EXERCISE AIM:
Output the complete listing. Match it exactly.

SOURCE MATERIAL:

________

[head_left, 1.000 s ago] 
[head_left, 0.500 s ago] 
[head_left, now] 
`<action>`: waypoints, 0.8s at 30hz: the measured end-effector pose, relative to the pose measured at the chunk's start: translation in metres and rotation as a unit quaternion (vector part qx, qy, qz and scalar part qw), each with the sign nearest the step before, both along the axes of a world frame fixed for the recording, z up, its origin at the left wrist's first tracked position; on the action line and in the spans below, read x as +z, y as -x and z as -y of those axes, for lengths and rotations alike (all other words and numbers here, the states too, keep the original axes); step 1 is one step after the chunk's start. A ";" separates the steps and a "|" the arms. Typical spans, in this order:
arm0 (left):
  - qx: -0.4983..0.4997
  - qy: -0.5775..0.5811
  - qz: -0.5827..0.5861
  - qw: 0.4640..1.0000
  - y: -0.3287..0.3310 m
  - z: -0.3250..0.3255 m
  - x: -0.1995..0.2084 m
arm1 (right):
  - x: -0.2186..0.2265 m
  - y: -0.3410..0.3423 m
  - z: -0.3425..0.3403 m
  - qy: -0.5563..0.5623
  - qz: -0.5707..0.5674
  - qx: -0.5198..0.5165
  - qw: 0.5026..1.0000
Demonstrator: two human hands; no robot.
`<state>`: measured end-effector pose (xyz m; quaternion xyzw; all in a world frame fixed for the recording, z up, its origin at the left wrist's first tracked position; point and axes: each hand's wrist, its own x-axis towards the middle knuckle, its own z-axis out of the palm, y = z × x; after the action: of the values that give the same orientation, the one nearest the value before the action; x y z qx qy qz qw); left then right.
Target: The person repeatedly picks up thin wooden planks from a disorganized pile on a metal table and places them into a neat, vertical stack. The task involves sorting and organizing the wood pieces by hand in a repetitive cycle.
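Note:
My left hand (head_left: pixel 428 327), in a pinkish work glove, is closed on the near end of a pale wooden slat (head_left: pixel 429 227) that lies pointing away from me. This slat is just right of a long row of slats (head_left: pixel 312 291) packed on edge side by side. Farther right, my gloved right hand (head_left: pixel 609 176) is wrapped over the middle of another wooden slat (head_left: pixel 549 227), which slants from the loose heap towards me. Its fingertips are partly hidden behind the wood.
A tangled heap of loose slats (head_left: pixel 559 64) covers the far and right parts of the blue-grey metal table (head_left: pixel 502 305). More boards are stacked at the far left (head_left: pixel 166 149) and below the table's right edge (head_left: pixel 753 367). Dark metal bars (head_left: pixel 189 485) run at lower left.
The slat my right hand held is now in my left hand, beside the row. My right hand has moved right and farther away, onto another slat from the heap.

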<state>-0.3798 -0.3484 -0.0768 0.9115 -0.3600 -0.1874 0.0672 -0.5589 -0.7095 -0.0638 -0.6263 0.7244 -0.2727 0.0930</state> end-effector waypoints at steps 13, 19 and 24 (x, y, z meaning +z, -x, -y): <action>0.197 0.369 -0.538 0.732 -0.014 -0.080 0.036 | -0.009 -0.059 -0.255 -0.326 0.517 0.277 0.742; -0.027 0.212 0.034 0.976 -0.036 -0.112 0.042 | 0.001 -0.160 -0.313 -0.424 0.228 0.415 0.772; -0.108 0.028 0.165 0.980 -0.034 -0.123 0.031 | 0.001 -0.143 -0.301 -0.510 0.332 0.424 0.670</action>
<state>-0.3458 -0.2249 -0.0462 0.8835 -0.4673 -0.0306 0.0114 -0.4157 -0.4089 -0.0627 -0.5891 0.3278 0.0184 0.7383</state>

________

THE ANSWER:
[head_left, 1.000 s ago] 
[head_left, 0.500 s ago] 
[head_left, now] 
`<action>`: waypoints, 0.8s at 30hz: the measured end-effector pose, relative to the pose measured at the chunk's start: translation in metres and rotation as a unit quaternion (vector part qx, qy, qz and scalar part qw), each with the sign nearest the step before, both along the axes of a world frame fixed for the recording, z up, its origin at the left wrist's first tracked position; on the action line and in the spans below, read x as +z, y as -x and z as -y of those axes, for lengths and rotations alike (all other words and numbers here, the states too, keep the original axes); step 1 is one step after the chunk's start. A ";" separates the steps and a "|" the arms. Typical spans, in this order:
arm0 (left):
  - qx: -0.4983..0.4997
  - qy: -0.5775..0.5811
  - qz: -0.5827..0.5861
  - qw: 0.4640..1.0000
  - y: -0.3287..0.3310 m
  - z: -0.3250..0.3255 m
  - x: -0.1995..0.2084 m
arm1 (right):
  - x: -0.2186..0.2265 m
  - y: -0.3410..0.3423 m
  - z: -0.3425..0.3403 m
  - qy: -0.5563..0.5623
  - qz: -0.5707..0.5674
  - qx: -0.5198..0.5165
  - qw: 0.5026..1.0000
Demonstrator: two human hands; no robot.
`<state>`: measured end-effector pose (xyz m; quaternion xyzw; all in a world frame fixed for the recording, z up, its origin at the left wrist's first tracked position; point and axes: each hand's wrist, its own x-axis towards the middle knuckle, its own z-axis out of the palm, y = z × x; after the action: of the values that give the same orientation, the one nearest the value before the action; x y z qx qy qz qw); left then right.
Target: The person repeatedly picks up thin wooden planks from a disorganized pile on a metal table and places them into a neat, vertical stack. The task involves sorting and organizing the wood pieces by hand in a repetitive cycle.
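Note:
My left hand (head_left: pixel 428 327), in a pinkish work glove, is closed on the near end of a pale wooden slat (head_left: pixel 429 227) that lies pointing away from me. This slat is just right of a long row of slats (head_left: pixel 312 291) packed on edge side by side. Farther right, my gloved right hand (head_left: pixel 609 176) is wrapped over the middle of another wooden slat (head_left: pixel 549 227), which slants from the loose heap towards me. Its fingertips are partly hidden behind the wood.
A tangled heap of loose slats (head_left: pixel 559 64) covers the far and right parts of the blue-grey metal table (head_left: pixel 502 305). More boards are stacked at the far left (head_left: pixel 166 149) and below the table's right edge (head_left: pixel 753 367). Dark metal bars (head_left: pixel 189 485) run at lower left.
The slat my right hand held is now in my left hand, beside the row. My right hand has moved right and farther away, onto another slat from the heap.
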
<state>-0.3798 -0.3484 -0.0768 0.9115 -0.3600 -0.1874 0.0672 -0.5589 -0.7095 -0.0638 -0.6263 0.7244 -0.2727 0.0930</state> end-effector waypoints at steps 13, 19 and 24 (x, y, z meaning +z, -x, -y): <action>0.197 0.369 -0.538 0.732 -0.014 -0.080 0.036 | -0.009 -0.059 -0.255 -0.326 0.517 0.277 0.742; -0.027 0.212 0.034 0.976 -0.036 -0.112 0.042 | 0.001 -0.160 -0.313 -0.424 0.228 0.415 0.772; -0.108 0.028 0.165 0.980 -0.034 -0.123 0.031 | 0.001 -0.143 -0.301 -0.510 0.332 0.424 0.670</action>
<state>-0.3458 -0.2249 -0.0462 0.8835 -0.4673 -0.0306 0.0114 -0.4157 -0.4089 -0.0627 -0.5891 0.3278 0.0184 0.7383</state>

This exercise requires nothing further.